_Task to carry out:_
From the entries below, please output exactly the lines starting at the one containing "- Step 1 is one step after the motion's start" and ending at the one containing "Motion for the", both included.

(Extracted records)
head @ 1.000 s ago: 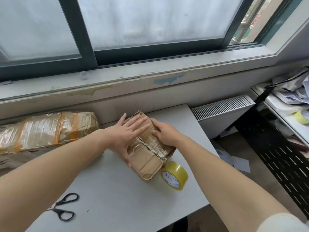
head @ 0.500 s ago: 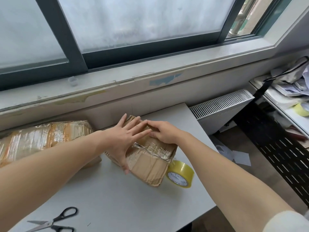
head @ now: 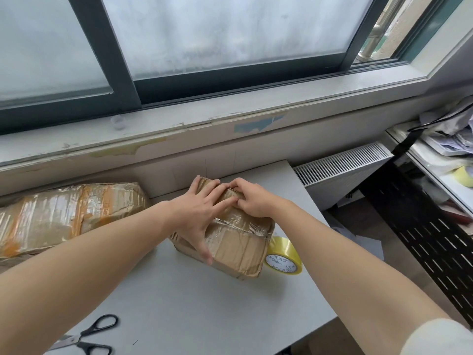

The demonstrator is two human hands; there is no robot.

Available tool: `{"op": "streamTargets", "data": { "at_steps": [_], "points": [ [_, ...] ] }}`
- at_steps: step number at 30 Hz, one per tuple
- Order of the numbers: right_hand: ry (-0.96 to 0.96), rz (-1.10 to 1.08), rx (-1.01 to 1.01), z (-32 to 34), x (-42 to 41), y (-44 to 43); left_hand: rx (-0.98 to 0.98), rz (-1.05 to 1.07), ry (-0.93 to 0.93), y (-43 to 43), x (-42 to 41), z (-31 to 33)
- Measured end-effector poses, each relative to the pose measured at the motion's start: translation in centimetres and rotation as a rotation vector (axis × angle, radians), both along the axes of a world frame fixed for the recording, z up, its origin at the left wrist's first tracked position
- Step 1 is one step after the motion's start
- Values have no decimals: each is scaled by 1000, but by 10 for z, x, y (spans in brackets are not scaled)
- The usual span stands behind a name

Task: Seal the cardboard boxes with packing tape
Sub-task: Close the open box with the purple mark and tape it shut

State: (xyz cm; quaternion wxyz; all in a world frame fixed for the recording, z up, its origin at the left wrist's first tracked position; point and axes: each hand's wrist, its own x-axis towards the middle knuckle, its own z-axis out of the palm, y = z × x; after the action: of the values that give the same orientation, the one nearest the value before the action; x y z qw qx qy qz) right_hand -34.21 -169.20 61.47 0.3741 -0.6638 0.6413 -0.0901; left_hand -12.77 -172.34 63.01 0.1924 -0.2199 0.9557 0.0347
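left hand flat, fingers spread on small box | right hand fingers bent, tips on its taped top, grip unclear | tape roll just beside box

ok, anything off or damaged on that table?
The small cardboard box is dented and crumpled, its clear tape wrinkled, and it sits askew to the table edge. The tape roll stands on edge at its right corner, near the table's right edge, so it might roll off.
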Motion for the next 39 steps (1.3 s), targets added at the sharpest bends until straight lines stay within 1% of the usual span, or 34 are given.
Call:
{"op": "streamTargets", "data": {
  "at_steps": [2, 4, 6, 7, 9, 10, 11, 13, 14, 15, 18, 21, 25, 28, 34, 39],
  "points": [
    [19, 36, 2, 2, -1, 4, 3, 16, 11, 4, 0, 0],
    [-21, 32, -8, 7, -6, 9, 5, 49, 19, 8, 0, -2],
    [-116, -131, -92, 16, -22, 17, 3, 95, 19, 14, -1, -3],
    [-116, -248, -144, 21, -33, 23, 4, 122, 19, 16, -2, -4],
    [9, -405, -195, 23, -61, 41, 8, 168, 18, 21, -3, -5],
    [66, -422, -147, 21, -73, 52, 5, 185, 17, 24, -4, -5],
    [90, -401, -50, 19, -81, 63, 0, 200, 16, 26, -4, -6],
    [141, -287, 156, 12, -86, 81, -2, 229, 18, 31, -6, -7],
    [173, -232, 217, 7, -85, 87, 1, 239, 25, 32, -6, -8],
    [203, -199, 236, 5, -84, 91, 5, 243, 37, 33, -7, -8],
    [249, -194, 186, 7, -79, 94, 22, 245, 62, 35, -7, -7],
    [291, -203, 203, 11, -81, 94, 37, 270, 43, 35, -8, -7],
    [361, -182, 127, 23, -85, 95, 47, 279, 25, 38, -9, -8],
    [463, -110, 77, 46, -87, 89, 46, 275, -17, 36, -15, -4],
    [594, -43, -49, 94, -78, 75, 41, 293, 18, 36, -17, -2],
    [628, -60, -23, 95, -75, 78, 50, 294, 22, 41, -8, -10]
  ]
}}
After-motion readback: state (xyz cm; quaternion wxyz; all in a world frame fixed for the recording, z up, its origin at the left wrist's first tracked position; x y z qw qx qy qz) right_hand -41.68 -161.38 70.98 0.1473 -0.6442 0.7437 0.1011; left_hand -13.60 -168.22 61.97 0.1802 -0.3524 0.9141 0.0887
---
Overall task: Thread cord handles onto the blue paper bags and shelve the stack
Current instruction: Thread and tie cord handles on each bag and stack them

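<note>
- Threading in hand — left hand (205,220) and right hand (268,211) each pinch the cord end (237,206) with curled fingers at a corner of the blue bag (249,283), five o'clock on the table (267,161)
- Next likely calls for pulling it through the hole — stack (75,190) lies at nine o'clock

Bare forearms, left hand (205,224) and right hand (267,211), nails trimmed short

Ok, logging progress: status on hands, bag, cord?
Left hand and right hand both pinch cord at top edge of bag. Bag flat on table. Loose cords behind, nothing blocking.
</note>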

_Completed exercise:_
- Step 1 is one step after the motion's start
- Values have no decimals: each is scaled by 1000, but by 10 for z, x, y (spans in brackets are not scaled)
- The usual span stands behind a name

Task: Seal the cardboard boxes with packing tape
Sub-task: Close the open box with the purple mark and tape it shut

State: (xyz cm; quaternion wxyz; all in a world frame fixed for the recording, z up, its origin at the left wrist's first tracked position; point and axes: each hand's wrist, its own x-axis towards the middle knuckle, its own z-axis out of the palm, y = z × x; after the action: of the values that give the same orientation, the one nearest the value before the action; x y z qw qx qy qz) right_hand -34.21 -169.20 61.47 0.3741 -0.6638 0.6413 -0.0901; left_hand -12.77 -172.34 63.01 0.1924 -0.2199 0.9557 0.0347
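left hand flat, fingers spread on small box | right hand fingers bent, tips on its taped top, grip unclear | tape roll just beside box

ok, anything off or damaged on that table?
The small cardboard box is dented and crumpled, its clear tape wrinkled, and it sits askew to the table edge. The tape roll stands on edge at its right corner, near the table's right edge, so it might roll off.
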Motion for the next 39 steps (1.3 s), targets added at the sharpest bends until straight lines stay within 1% of the usual span, or 34 are given.

The output is finished and nothing more is needed.